### Activity:
Every record that follows should appear again in your answer, exactly the same.

Stored data entries:
= Beginning of Section =

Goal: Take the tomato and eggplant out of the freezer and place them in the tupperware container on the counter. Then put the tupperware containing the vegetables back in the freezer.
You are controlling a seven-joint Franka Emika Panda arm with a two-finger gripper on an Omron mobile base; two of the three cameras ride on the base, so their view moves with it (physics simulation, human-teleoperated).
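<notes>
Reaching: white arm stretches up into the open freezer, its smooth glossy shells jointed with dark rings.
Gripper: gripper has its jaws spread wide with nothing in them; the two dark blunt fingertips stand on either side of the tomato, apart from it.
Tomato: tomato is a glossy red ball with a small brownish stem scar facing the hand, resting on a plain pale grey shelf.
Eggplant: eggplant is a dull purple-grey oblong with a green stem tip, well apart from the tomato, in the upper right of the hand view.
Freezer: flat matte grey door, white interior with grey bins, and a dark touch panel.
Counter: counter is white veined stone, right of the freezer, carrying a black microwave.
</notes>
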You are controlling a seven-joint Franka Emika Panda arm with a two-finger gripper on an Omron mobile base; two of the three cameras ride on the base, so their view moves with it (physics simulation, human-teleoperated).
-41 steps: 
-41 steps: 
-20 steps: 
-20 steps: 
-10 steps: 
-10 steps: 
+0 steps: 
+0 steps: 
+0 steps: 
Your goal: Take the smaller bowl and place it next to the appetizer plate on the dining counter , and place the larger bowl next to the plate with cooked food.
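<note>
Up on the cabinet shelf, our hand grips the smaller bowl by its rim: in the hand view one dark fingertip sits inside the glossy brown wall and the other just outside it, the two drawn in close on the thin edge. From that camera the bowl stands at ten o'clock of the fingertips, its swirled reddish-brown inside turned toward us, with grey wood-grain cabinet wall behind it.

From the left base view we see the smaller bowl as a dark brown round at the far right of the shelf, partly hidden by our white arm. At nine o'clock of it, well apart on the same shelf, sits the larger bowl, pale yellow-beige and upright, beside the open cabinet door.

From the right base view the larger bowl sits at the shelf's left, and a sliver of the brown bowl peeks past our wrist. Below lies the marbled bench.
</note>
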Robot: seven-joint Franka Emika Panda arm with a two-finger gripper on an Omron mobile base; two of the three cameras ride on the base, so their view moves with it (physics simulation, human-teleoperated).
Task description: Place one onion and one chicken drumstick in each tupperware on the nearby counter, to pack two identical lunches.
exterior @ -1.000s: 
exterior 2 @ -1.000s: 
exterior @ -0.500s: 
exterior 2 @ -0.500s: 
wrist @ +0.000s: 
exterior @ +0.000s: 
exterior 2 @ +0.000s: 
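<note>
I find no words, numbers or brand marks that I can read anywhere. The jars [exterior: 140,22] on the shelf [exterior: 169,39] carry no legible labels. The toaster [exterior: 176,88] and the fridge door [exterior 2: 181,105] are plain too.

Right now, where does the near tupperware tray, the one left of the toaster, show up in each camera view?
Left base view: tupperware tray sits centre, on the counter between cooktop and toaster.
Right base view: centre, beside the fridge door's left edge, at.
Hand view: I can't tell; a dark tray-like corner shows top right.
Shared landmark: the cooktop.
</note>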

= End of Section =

### Task response:
Goal: Take the tomato and eggplant out of the freezer and place them in the tupperware container on the counter. Then put the tupperware containing the vegetables back in the freezer.
You are controlling a seven-joint Franka Emika Panda arm with a two-finger gripper on an Omron mobile base; two of the three cameras ride on the base, so their view moves with it (physics simulation, human-teleoperated).
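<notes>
Reaching: white arm stretches up into the open freezer, its smooth glossy shells jointed with dark rings.
Gripper: gripper has its jaws spread wide with nothing in them; the two dark blunt fingertips stand on either side of the tomato, apart from it.
Tomato: tomato is a glossy red ball with a small brownish stem scar facing the hand, resting on a plain pale grey shelf.
Eggplant: eggplant is a dull purple-grey oblong with a green stem tip, well apart from the tomato, in the upper right of the hand view.
Freezer: flat matte grey door, white interior with grey bins, and a dark touch panel.
Counter: counter is white veined stone, right of the freezer, carrying a black microwave.
</notes>
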You are controlling a seven-joint Franka Emika Panda arm with a two-finger gripper on an Omron mobile base; two of the three cameras ride on the base, so their view moves with it (physics simulation, human-teleoperated).
-41 steps: 
-41 steps: 
-20 steps: 
-20 steps: 
-10 steps: 
-10 steps: 
+0 steps: 
+0 steps: 
+0 steps: 
Your goal: Take the smaller bowl and place it next to the appetizer plate on the dining counter , and place the larger bowl next to the plate with cooked food.
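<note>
Up on the cabinet shelf, our hand grips the smaller bowl by its rim: in the hand view one dark fingertip sits inside the glossy brown wall and the other just outside it, the two drawn in close on the thin edge. From that camera the bowl stands at ten o'clock of the fingertips, its swirled reddish-brown inside turned toward us, with grey wood-grain cabinet wall behind it.

From the left base view we see the smaller bowl as a dark brown round at the far right of the shelf, partly hidden by our white arm. At nine o'clock of it, well apart on the same shelf, sits the larger bowl, pale yellow-beige and upright, beside the open cabinet door.

From the right base view the larger bowl sits at the shelf's left, and a sliver of the brown bowl peeks past our wrist. Below lies the marbled bench.
</note>
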Robot: seven-joint Franka Emika Panda arm with a two-finger gripper on an Omron mobile base; two of the three cameras ride on the base, so their view moves with it (physics simulation, human-teleoperated).
Task description: Place one onion and one chicken drumstick in each tupperware on the nearby counter, to pack two identical lunches.
exterior @ -1.000s: 
exterior 2 @ -1.000s: 
exterior @ -0.500s: 
exterior 2 @ -0.500s: 
wrist @ +0.000s: 
exterior @ +0.000s: 
exterior 2 @ +0.000s: 
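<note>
I find no words, numbers or brand marks that I can read anywhere. The jars [exterior: 140,22] on the shelf [exterior: 169,39] carry no legible labels. The toaster [exterior: 176,88] and the fridge door [exterior 2: 181,105] are plain too.

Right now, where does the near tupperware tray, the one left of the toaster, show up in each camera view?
Left base view: tupperware tray sits centre, on the counter between cooktop and toaster.
Right base view: centre, beside the fridge door's left edge, at.
Hand view: I can't tell; a dark tray-like corner shows top right.
Shared landmark: the cooktop.
</note>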

This response is now finished.